Benefits to the QA team

The platform approach is a boon to QA testing as well. Typically, testing involves the rapid creation and destruction of testing environments. As test automation advances, QA teams require lightweight, fast creation of test environments. These environments need to be pristine and not contain residual data from past tests. This was not possible when running tests on virtual machines. Today, in a world of containers, it is possible but not easy to create and destroy test environments en masse. Now, QA teams can easily provision test environments as soon as they’re needed and destroy them after running the required tests. The short lifespan of these environments helps save on cloud computing costs.

Challenges with the platform model

There are challenges with the platform model. For one, any new paradigm, no matter how powerful, will face resistance in the face of the tried-and-tested practices. The biggest challenge is related to changing culture and existing habits. For example, Ops teams are now comfortable having developers raise a ticket requesting resources they need and the Ops team reverting in a day or two. This gives them buffer time to perform the manual tasks it involves. Now, with the platform model, they’re forced to take a hands-off approach and allow developers to provision resources on their own without requiring manual approval each time. Going from the manual to automated approach can be hard to get your head around if you’ve been doing it the manual way for years.

A path to adopting the platform model

For the platform model to succeed, it takes a dedicated effort on the part of the organization to separate a platform team from the larger Ops team. It takes a lot to manage Kubernetes at scale. Further, building a system that is scalable, flexible to meet diverse teams’ needs, and highly fault-tolerant is no mean task. Organizations need to build Kubernetes expertise internally, and this expertise should be concentrated in the platform team.

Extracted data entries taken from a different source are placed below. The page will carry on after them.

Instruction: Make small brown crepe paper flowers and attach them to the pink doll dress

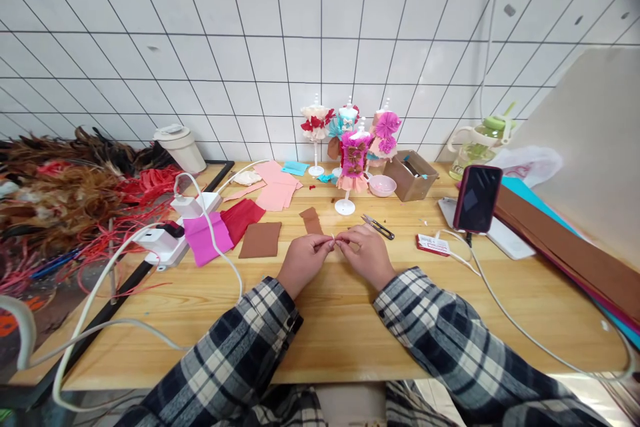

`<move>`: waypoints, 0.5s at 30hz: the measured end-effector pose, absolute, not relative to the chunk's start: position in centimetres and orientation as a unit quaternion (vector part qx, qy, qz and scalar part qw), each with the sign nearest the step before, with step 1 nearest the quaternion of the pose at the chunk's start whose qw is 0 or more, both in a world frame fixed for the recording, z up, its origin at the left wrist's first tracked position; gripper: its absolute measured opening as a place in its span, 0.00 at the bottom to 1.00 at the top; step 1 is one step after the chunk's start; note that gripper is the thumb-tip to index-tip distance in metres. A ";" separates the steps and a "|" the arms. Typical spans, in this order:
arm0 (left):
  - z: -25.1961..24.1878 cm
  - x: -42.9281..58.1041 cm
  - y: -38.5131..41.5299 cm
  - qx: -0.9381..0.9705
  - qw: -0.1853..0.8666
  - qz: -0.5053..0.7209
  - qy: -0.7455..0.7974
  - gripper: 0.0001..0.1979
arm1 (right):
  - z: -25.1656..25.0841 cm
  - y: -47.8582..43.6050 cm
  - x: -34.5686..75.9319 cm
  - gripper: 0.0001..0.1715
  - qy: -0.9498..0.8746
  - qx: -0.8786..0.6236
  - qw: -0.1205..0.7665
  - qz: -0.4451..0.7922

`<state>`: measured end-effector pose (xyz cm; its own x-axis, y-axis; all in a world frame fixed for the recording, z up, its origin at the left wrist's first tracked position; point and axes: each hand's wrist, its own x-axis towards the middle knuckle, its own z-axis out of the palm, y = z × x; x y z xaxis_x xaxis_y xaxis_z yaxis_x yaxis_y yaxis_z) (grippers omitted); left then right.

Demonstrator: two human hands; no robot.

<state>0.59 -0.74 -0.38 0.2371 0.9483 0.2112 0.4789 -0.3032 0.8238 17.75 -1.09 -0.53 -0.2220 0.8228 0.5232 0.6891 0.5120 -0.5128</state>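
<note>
My left hand (306, 259) and my right hand (365, 252) meet over the middle of the wooden table, both pinching with thumb and forefinger. A tiny pale sliver shows between their fingertips, too small to name. Just behind my left hand lies a narrow strip of brown crepe paper (311, 220), partly hidden by it. Thread snips (379, 227) rest beyond my right hand. Farther back stands a miniature dress form (354, 159) in a magenta paper bodice with brown bows and a peach skirt. Several other dressed forms, one with a red-trimmed cream dress (316, 123), stand behind it.
Brown (260, 240), magenta (207, 238) and peach paper (277, 183) lie left, near a power strip (173, 247) with trailing cables. A small bowl (382, 185), cardboard box (411, 177), phone (477, 199) and green-lidded bottle (480, 147) stand right. Feathers (75, 203) heap far left.
</note>
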 end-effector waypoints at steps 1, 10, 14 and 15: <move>-0.4 0.6 -0.8 0.721 0.315 0.366 0.497 0.12 | -0.6 -1.1 17.8 0.08 -0.779 -0.484 0.391 0.085; 0.6 0.5 -1.1 0.755 0.254 0.331 0.506 0.13 | -1.0 -1.1 17.9 0.08 -0.774 -0.468 0.407 0.129; 0.8 0.3 -1.0 0.752 0.241 0.329 0.519 0.14 | -0.8 -1.3 17.8 0.11 -0.790 -0.453 0.392 0.131; 0.8 0.3 -1.0 0.750 0.241 0.334 0.518 0.13 | -0.7 -1.3 17.8 0.12 -0.791 -0.454 0.389 0.127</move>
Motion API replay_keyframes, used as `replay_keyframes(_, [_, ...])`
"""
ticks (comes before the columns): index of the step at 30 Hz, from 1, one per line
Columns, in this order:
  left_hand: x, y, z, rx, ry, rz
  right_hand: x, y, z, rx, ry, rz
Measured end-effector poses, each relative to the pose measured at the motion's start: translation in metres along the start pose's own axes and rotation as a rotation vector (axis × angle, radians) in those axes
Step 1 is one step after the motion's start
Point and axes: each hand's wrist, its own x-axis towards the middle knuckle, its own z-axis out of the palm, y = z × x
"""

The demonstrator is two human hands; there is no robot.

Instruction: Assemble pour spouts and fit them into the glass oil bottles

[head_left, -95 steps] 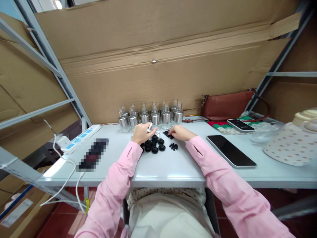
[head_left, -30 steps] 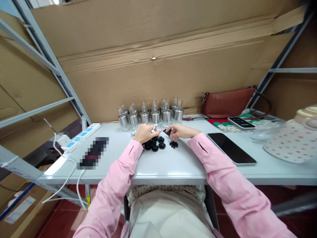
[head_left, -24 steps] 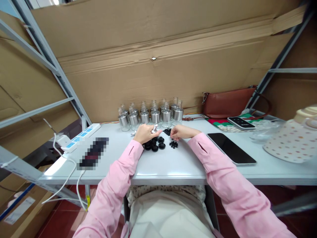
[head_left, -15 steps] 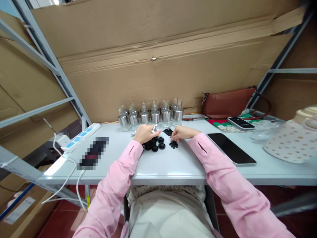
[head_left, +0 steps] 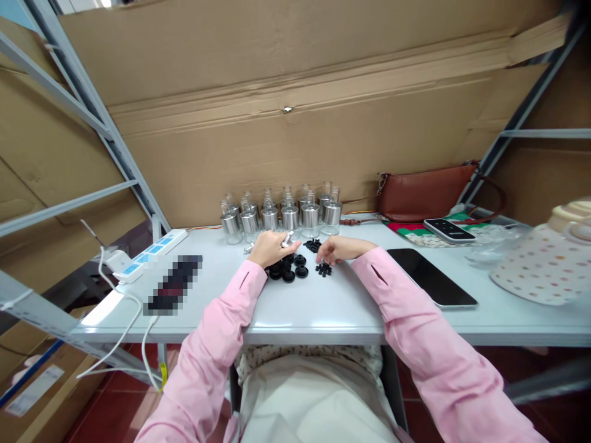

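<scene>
Pink sleeves run forward over the pale grey table to your hands. Your left hand is curled closed, pinching a small silvery metal fitting between thumb and forefinger, just above the larger round black rubber caps. Your right hand is loosely bent, fingertips lowered to the cluster of tiny black rings; whether it grips one, I cannot tell. Behind stand silver-collared glass bottles, and farther right a brown leather bag.

Long pink sleeves with slit cuffs cover both arms. Below them is a speckled hem over cream lap fabric.
</scene>
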Motion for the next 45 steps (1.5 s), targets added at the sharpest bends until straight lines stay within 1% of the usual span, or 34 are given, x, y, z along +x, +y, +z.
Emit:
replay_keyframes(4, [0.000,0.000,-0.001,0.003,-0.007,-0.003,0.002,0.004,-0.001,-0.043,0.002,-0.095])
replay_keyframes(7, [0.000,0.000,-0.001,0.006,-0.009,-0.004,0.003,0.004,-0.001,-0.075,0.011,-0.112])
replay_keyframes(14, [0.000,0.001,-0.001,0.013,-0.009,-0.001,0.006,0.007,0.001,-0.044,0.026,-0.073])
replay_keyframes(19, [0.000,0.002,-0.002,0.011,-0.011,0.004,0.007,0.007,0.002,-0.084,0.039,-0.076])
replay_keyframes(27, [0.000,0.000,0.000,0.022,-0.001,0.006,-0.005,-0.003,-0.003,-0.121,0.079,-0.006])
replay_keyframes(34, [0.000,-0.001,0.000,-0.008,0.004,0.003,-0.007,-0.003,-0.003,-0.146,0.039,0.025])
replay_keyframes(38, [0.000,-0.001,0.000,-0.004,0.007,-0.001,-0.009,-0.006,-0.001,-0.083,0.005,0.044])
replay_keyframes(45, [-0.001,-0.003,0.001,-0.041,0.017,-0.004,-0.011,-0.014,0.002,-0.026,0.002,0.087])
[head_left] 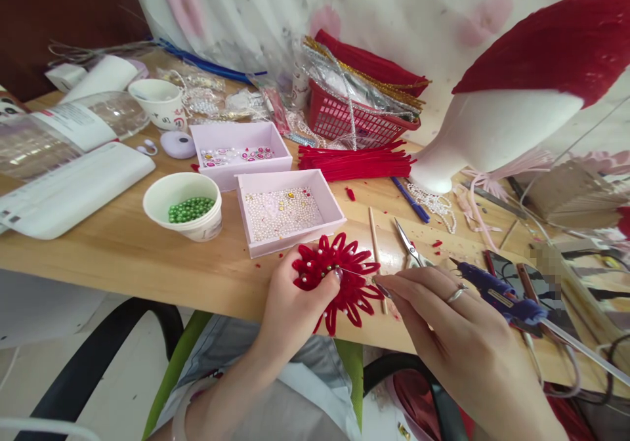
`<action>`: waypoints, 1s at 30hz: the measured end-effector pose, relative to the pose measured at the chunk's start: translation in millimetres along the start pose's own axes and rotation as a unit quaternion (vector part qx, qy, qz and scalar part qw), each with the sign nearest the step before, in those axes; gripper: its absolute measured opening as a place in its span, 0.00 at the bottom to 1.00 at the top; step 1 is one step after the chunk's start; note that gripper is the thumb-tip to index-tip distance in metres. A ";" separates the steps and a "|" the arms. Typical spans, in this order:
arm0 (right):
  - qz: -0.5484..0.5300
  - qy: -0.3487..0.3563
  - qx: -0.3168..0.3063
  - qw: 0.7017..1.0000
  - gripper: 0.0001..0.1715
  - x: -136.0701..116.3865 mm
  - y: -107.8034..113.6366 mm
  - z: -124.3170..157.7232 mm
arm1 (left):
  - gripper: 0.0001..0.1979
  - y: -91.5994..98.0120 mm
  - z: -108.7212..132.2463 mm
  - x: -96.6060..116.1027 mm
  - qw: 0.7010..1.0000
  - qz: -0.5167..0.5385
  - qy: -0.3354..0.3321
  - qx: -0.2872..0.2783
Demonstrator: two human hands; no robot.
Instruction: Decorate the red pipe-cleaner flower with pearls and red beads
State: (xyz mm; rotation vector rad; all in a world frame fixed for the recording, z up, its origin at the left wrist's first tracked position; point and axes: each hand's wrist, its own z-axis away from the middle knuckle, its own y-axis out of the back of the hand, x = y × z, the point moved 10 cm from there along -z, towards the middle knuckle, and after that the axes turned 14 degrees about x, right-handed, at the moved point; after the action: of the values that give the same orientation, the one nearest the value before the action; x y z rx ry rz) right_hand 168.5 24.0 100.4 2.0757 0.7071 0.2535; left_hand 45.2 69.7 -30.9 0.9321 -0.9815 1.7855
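My left hand (295, 303) is closed around a red pipe-cleaner flower (339, 277) dotted with small white pearls, held at the wooden table's (123, 251) front edge. My right hand (443, 326), with a ring on one finger, pinches a thin wire or needle (357, 273) whose tip reaches into the flower near my left thumb. A pink box of small pearls (285, 212) lies just behind the flower. A blue glue gun (497, 293) rests on the table right beside my right hand.
Small scissors (409, 247) and a wooden stick (375, 241) lie behind my right hand. A cup of green beads (184, 206), a second pink box (239, 153), red pipe cleaners (354, 162), a red basket (354, 119) and a white mannequin head (497, 126) stand further back.
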 end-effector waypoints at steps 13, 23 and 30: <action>0.015 -0.029 -0.009 0.999 0.13 9.6 -4.4 1.7 | 0.14 -3.5 2.3 -4.9 0.999 0.003 -0.003 -0.037; 0.006 -0.019 -0.011 1.000 0.13 10.3 3.1 6.2 | 0.15 -3.0 0.7 -2.3 0.999 0.013 -0.010 -0.028; 0.006 -0.016 -0.010 1.000 0.13 8.3 2.1 4.6 | 0.14 -2.9 2.1 -1.1 0.999 0.000 -0.009 -0.035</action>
State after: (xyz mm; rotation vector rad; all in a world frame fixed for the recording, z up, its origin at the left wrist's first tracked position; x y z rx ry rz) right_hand 178.1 24.6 98.8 2.0618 0.6697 0.2328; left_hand 48.7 68.3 -30.3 0.9057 -1.0489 1.7346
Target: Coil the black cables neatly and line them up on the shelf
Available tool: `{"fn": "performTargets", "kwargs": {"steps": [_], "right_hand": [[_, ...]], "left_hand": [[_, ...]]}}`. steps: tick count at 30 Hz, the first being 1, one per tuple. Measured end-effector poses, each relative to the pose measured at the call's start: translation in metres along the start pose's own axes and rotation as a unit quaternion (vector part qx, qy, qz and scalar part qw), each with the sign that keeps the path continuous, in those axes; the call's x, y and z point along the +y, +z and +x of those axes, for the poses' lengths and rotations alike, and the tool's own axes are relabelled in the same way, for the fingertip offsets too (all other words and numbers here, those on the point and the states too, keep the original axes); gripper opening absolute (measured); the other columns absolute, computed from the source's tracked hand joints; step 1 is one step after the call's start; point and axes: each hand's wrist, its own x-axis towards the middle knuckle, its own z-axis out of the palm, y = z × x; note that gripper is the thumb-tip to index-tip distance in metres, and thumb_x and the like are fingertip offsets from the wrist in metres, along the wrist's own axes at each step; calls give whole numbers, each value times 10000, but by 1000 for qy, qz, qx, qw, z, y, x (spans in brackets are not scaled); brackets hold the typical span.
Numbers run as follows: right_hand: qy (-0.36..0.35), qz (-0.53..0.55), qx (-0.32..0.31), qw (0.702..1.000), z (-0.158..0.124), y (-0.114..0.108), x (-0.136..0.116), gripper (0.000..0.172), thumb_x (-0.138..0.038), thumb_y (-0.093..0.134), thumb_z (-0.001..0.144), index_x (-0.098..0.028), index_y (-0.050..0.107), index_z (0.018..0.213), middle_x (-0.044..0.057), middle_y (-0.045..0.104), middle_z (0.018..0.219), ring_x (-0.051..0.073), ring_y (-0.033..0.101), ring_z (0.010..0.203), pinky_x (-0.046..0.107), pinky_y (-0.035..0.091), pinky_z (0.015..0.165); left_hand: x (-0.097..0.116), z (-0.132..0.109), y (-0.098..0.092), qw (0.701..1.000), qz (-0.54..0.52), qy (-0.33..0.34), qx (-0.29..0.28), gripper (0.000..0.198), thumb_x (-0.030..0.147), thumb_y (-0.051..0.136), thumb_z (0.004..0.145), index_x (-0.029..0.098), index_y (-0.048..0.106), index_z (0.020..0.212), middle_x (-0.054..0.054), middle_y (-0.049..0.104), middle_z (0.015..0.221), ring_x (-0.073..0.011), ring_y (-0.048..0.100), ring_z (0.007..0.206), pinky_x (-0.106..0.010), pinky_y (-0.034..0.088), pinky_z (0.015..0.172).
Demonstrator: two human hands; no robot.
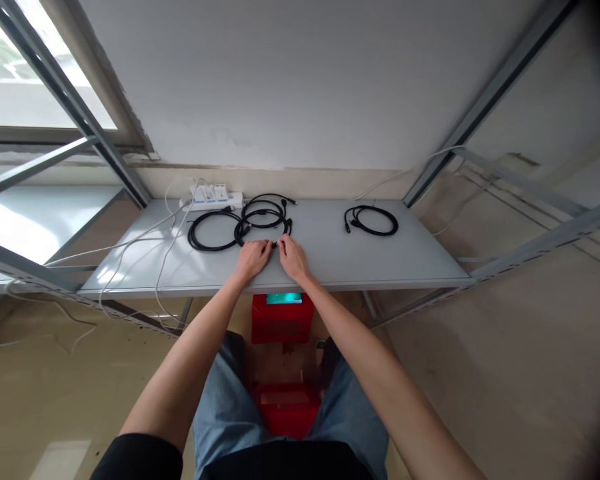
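My left hand (254,258) and my right hand (292,256) are close together at the middle of the grey shelf (360,267). The fingers of both are closed on the near side of a coiled black cable (238,233), which lies on the shelf. Just behind it, a second black cable coil (264,223) overlaps it. To the left, another black cable coil (205,248) reaches under or beside the held one; I cannot tell which. A separate black cable coil (375,233) lies on the right of the shelf, apart from my hands.
A white power strip (235,199) with plugged-in adapters stands at the back left. White cords (167,250) trail from it over the shelf's front edge. Metal posts (125,173) frame the shelf, and a wall rises behind. Below is a red box (283,327) with a lit top.
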Motion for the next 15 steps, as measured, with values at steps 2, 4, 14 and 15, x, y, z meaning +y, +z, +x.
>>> {"fn": "performTargets", "kwargs": {"steps": [2, 4, 14, 15], "right_hand": [[-11, 11, 9, 1000, -1, 0, -1, 225, -288, 352, 1097, -232, 558, 1026, 84, 724, 993, 239, 656, 870, 303, 424, 742], [-17, 16, 14, 1000, -1, 0, -2, 223, -294, 345, 1094, -234, 548, 1023, 85, 717, 997, 240, 650, 875, 304, 427, 747], [164, 72, 188, 966, -1, -8, 8, 241, -318, 302, 1084, -226, 517, 1025, 77, 656, 876, 244, 612, 794, 335, 442, 757], [207, 74, 212, 952, -1, -8, 10, 228, -306, 315, 1074, -222, 519, 1015, 88, 658, 872, 253, 611, 791, 345, 444, 755]], "left_hand": [[0, 0, 0, 1000, -14, -24, 10, 474, 385, 356, 1104, 203, 763, 944, -135, 794, 964, -263, 721, 934, -336, 421, 824], [-2, 1, 1, 999, -32, -38, 21, 457, 396, 385, 1090, 204, 776, 950, -130, 793, 944, -260, 718, 914, -328, 416, 792], [-9, 2, 6, 994, -70, -62, 52, 394, 412, 528, 1010, 192, 699, 1288, -64, 759, 880, -226, 690, 860, -306, 431, 763], [-8, 1, 5, 996, -53, -51, 46, 370, 409, 516, 1019, 191, 703, 1253, -66, 758, 871, -232, 692, 856, -315, 435, 779]]}}
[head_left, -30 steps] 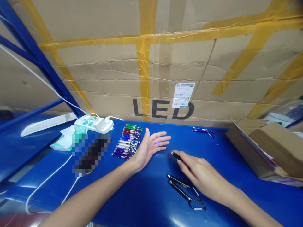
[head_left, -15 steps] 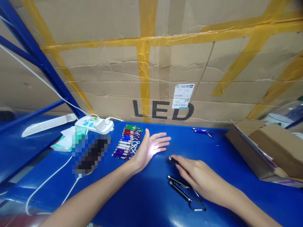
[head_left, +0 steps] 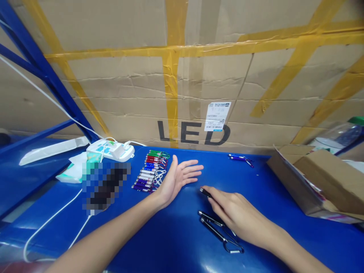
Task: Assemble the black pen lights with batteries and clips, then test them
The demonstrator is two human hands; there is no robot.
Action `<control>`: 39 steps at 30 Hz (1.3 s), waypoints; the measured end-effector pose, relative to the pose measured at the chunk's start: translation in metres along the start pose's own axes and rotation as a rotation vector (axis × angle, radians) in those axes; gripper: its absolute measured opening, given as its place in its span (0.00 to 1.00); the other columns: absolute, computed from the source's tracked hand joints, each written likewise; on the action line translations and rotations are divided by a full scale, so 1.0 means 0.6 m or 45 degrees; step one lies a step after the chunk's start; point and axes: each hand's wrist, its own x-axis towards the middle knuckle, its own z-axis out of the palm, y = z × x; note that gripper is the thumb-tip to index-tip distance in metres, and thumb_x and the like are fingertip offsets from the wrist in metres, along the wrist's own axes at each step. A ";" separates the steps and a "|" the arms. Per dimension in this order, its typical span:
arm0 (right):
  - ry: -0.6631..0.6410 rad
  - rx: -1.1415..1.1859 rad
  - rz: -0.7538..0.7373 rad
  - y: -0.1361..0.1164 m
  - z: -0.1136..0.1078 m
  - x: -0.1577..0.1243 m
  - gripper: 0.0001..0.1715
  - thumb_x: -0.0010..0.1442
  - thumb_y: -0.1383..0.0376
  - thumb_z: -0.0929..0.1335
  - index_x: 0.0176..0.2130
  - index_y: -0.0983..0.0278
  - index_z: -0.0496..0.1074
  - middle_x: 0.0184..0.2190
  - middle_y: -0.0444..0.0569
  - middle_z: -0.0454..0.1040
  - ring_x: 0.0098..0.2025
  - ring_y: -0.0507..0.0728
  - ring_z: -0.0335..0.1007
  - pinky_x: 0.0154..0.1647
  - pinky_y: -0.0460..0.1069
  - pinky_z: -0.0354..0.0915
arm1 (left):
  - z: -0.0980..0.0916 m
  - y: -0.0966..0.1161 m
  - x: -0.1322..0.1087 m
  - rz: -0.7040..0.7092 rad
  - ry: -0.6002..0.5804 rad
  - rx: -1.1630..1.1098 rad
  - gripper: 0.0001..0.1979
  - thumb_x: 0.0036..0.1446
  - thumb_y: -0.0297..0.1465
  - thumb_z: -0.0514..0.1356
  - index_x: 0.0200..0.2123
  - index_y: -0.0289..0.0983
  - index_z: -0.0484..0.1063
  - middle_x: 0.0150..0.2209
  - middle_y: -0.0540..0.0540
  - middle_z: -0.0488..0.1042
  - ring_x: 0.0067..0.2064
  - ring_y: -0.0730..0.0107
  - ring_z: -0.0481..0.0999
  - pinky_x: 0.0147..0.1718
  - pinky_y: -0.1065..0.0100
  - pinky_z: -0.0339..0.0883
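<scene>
My right hand [head_left: 237, 214] grips a small black flashlight [head_left: 205, 192], its silver tip pointing toward my other palm. Fingers spread and palm facing the flashlight, my left hand [head_left: 182, 176] holds nothing; no bright spot shows on it. Below my right hand lie two black carabiner flashlights [head_left: 213, 229] side by side, one partly covered by the fingers. A row of coloured carabiner flashlights [head_left: 149, 170] in green, red, blue, silver and purple sits just left of my left hand. Farther back on the right, a pair of blue and purple flashlights [head_left: 239, 158] rests on the table.
An open cardboard box [head_left: 298, 185] stands at the right of the blue table [head_left: 159, 242]. On the left are a white power strip [head_left: 125, 152] with cables, a tissue pack [head_left: 71, 172] and a blurred dark object [head_left: 108, 189]. A large taped carton [head_left: 127, 94] rises behind.
The bright light spot on my left palm has gone out. Both hands keep nearly the same pose, and the view has shifted slightly.
</scene>
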 end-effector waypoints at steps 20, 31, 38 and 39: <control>-0.180 -0.124 0.075 -0.015 -0.014 0.000 0.09 0.78 0.65 0.60 0.42 0.59 0.65 0.43 0.52 0.77 0.43 0.63 0.77 0.43 0.57 0.71 | -0.002 -0.003 0.000 -0.003 -0.018 0.021 0.44 0.71 0.63 0.38 0.64 0.35 0.72 0.64 0.31 0.77 0.65 0.44 0.75 0.66 0.46 0.62; -0.337 -0.068 0.082 -0.034 -0.027 -0.007 0.27 0.61 0.44 0.77 0.45 0.59 0.71 0.45 0.51 0.78 0.49 0.70 0.73 0.56 0.68 0.66 | -0.005 -0.005 -0.001 -0.013 -0.029 0.039 0.45 0.71 0.63 0.39 0.65 0.35 0.72 0.63 0.31 0.77 0.64 0.45 0.76 0.64 0.47 0.64; -0.353 -0.045 0.067 -0.026 -0.029 -0.011 0.09 0.70 0.59 0.72 0.47 0.59 0.71 0.49 0.52 0.76 0.52 0.68 0.71 0.59 0.67 0.64 | -0.003 -0.005 0.000 -0.034 -0.021 0.070 0.44 0.71 0.63 0.38 0.64 0.35 0.72 0.63 0.32 0.78 0.62 0.46 0.77 0.63 0.48 0.65; -0.318 -0.044 0.049 -0.020 -0.026 -0.012 0.09 0.72 0.59 0.70 0.48 0.59 0.71 0.49 0.52 0.76 0.53 0.68 0.71 0.59 0.67 0.64 | -0.002 -0.004 0.000 -0.038 -0.014 0.072 0.44 0.71 0.63 0.38 0.64 0.35 0.72 0.62 0.32 0.78 0.62 0.46 0.77 0.62 0.49 0.66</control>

The key focus of the platform team should be to enable a seamless developer experience. They should accordingly track metrics that reflect how fast developers can move through their workflows. How frequently code is committed, deployed, how many tests are run, how long it takes for a change to make it to production. A key priority for the platform team should be to evangelize the platform internally and drive adoption. This would take training, support, documentation, and events that celebrate milestones along the way.

The end of traditional Ops-heavy methods?

The adoption of platform-based architectures has created an environment where traditional methods that are Ops-heavy are not enough anymore. The big tech early adopters have already jumped ship to the platform model. We’ll now see mainstream enterprises get on board in the next few years. Kubernetes makes the technology possible, but the bigger and more interesting change will be the change of culture this enforces.